→ Exercise requirements:
Please print each record below exactly as it is written.

Extracted data entries
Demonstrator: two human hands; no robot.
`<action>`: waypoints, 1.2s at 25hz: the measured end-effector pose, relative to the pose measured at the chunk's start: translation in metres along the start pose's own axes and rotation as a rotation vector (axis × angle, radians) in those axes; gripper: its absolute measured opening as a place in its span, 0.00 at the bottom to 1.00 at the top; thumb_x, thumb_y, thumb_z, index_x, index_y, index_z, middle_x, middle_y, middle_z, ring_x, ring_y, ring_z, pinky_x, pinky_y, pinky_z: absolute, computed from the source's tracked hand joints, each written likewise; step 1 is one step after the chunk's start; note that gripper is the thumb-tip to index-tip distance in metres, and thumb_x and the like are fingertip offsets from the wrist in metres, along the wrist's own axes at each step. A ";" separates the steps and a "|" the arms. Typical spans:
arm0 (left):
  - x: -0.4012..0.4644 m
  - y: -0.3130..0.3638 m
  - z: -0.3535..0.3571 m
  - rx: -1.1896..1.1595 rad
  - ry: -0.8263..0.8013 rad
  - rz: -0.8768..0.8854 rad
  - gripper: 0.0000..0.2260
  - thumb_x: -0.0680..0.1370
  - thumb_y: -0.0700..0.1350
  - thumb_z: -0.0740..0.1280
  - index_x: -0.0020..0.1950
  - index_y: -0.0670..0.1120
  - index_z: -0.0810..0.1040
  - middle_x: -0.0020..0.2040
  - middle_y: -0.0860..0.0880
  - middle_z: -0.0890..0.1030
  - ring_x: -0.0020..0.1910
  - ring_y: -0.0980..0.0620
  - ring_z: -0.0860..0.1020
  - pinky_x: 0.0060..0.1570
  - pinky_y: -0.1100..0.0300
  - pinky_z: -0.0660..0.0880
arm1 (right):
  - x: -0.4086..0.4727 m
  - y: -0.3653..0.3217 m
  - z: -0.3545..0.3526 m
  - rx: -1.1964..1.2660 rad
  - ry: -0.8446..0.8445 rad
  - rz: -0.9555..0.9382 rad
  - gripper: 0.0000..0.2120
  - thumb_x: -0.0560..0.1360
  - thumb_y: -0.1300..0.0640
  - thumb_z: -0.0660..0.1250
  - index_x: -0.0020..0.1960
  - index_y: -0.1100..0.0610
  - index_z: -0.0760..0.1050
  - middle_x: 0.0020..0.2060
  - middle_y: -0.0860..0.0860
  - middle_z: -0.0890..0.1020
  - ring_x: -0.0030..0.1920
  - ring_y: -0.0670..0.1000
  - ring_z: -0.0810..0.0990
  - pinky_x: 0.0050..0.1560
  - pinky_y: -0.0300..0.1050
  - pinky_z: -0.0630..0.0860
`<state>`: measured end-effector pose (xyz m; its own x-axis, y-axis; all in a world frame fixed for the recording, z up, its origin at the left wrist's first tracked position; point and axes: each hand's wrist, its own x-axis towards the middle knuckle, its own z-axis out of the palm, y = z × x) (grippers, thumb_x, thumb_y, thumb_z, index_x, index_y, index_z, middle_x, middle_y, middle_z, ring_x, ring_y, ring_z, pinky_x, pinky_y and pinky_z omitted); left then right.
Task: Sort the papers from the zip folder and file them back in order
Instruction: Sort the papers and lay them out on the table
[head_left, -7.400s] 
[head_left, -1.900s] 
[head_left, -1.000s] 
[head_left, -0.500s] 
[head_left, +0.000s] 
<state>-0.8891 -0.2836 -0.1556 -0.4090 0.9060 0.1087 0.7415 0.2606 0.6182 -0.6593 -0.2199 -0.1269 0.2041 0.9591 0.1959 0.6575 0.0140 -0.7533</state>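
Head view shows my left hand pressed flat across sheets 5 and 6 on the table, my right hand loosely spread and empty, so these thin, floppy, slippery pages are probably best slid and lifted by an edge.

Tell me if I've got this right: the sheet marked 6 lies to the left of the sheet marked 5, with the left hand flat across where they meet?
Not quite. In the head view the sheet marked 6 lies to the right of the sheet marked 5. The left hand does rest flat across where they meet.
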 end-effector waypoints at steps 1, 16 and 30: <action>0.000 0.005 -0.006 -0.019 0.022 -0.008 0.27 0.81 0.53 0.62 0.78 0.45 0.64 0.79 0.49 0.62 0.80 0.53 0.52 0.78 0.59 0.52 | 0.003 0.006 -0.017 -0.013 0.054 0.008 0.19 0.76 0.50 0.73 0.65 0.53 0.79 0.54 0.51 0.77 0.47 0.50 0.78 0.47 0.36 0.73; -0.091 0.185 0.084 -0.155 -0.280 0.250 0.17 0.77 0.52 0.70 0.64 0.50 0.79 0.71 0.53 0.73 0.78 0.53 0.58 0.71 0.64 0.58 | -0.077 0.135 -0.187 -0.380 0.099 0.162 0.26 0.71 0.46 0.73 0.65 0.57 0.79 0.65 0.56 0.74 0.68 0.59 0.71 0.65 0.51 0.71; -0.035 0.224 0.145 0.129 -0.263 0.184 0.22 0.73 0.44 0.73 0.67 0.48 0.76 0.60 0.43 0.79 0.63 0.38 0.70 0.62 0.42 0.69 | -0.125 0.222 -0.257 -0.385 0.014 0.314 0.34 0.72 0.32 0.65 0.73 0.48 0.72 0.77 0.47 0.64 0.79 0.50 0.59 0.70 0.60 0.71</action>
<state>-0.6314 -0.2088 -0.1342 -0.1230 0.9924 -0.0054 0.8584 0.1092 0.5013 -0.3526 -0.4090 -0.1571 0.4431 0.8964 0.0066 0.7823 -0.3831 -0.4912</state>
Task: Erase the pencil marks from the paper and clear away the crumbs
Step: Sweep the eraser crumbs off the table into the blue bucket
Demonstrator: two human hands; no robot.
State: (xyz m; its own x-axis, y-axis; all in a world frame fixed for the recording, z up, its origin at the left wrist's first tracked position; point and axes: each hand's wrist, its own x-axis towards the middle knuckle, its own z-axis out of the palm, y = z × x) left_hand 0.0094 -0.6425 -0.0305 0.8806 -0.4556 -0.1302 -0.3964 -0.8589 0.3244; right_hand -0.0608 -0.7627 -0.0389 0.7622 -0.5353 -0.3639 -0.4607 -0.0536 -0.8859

→ Exercise result:
Demonstrator: two human hands; no robot.
`<action>`: waypoints, 1.2s at 25hz: the measured end-effector pose, relative to the pose measured at the chunk's start: translation in metres along the start pose's own axes and rotation as a rotation vector (axis × angle, radians) in those axes; gripper: its absolute measured opening as a place in its span, 0.00 at the bottom to 1.00 at the top; thumb_x, thumb_y, thumb_z, index_x, index_y, index_z, middle_x, middle_y, middle_z, ring_x, ring_y, ring_z, pinky_x, pinky_y, pinky_z: absolute, computed from the source's tracked hand joints, each written likewise; step 1 is one step after the chunk's start; note that gripper is the thumb-tip to index-tip distance in metres, and thumb_x and the like are fingertip offsets from the wrist in metres, along the wrist's own axes at each step. A ";" separates the steps and a "|" the arms. Typical spans:
arm0 (left):
  - x: -0.4012..0.4644 m
  - y: -0.3130..0.3638 m
  - z: -0.3535..0.3571 m
  - rx: -1.1896..1.1595 rad
  - ry: -0.8263..0.8013 rad
  - rz: -0.8768..0.8854 rad
  - gripper: 0.0000..0.2260
  - thumb_x: -0.0680..0.1370
  - thumb_y: -0.0700..0.1350
  - thumb_z: -0.0740..0.1280
  - index_x: -0.0020..0.1950
  - index_y: -0.0670..0.1120
  - index_z: -0.0810..0.1040
  - middle_x: -0.0020..0.2040
  - middle_y: -0.0860..0.0880
  - middle_z: -0.0890..0.1030
  - ring_x: -0.0020..0.1910
  - ring_y: -0.0980..0.0620
  - ring_z: -0.0860..0.1020
  - pinky_x: 0.0060..0.1570
  - pinky_y: -0.1100..0.0300
  - pinky_z: -0.0660..0.0880
arm1 (right):
  - x: -0.4086..0.4727 m
  - y: -0.3653..0.3217 m
  - z: -0.3545..0.3526 m
  - rx: -1.1964..1.2660 rad
  - ry: -0.8446..0.8445 rad
  - rz: -0.9555..0.9382 rad
  - gripper: 0.0000..0.2120
  - thumb_x: -0.0560..0.1360
  - thumb_y: -0.1300..0.0640
  - thumb_z: -0.0660..0.1250
  - index_x: -0.0020..0.1960
  - index_y: -0.1100..0.0610
  - index_z: -0.0760..0.1050
  - middle_x: 0.0020..0.2060
  - middle_y: -0.0860..0.0860
  - middle_z: -0.0890..0.1020
  - ring_x: -0.0030..0.1920
  - ring_y: -0.0670..0.1000
  - ring_z: -0.0810..0.0990
  - pinky_x: 0.0050..0.1560
  - pinky_y: -0.0300..0.1050
  - pinky_z: -0.0630..0.0860
`<state>`: measured end-effector pose (xyz m; its own x-axis, y-axis; all in a world frame fixed for the recording, z up, its origin at the left wrist's first tracked position; point and axes: each hand's wrist, its own x-axis towards the middle knuckle, its own z-axis out of the palm, y = z × x) (grippers, thumb_x, thumb_y, thumb_z, index_x, index_y, index_z, middle_x, middle_y, middle_z, ring_x, ring_y, ring_z, pinky_x, pinky_y and pinky_z omitted); left then right.
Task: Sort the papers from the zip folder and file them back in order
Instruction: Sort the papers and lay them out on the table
[head_left, -7.400s] 
[head_left, -1.900s] 
[head_left, -1.000s] 
[head_left, -0.500s] 
[head_left, +0.000s] 
<state>-0.8891 -0.2836 -0.1556 -0.4090 0.9060 0.1087 0.7415 0.2606 0.6182 -0.6593 -0.2199 -0.1269 0.2041 0.9591 0.1959 0.6575 0.0140 -0.7533</state>
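Head view shows my left hand pressed flat across sheets 5 and 6 on the table, my right hand loosely spread and empty, so these thin, floppy, slippery pages are probably best slid and lifted by an edge.

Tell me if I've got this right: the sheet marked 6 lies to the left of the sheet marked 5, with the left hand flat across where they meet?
Not quite. In the head view the sheet marked 6 lies to the right of the sheet marked 5. The left hand does rest flat across where they meet.
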 end-effector waypoints at steps 1, 16 and 30: <action>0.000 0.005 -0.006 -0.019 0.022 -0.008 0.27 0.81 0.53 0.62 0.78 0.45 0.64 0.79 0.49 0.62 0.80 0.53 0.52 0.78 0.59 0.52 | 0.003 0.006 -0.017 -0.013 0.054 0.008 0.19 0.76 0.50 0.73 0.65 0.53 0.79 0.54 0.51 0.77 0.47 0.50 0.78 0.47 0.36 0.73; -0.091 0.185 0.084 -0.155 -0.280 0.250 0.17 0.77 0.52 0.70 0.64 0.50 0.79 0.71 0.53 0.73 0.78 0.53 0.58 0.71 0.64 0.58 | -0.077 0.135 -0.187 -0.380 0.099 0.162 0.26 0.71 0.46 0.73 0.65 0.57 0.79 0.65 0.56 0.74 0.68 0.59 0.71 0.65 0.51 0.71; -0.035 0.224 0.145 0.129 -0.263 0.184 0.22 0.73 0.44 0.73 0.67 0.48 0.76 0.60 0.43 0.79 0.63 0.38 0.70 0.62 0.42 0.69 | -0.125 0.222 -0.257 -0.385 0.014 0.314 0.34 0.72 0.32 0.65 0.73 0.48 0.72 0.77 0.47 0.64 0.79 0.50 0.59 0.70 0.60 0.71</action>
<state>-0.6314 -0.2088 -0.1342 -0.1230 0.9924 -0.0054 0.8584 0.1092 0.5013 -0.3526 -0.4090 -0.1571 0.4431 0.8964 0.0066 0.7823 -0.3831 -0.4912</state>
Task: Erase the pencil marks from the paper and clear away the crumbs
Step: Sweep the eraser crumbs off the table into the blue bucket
Demonstrator: two human hands; no robot.
State: (xyz m; its own x-axis, y-axis; all in a world frame fixed for the recording, z up, its origin at the left wrist's first tracked position; point and axes: each hand's wrist, its own x-axis towards the middle knuckle, its own z-axis out of the palm, y = z × x) left_hand 0.0094 -0.6425 -0.0305 0.8806 -0.4556 -0.1302 -0.3964 -0.8589 0.3244; right_hand -0.0608 -0.7627 -0.0389 0.7622 -0.5353 -0.3639 -0.4607 -0.0536 -0.8859

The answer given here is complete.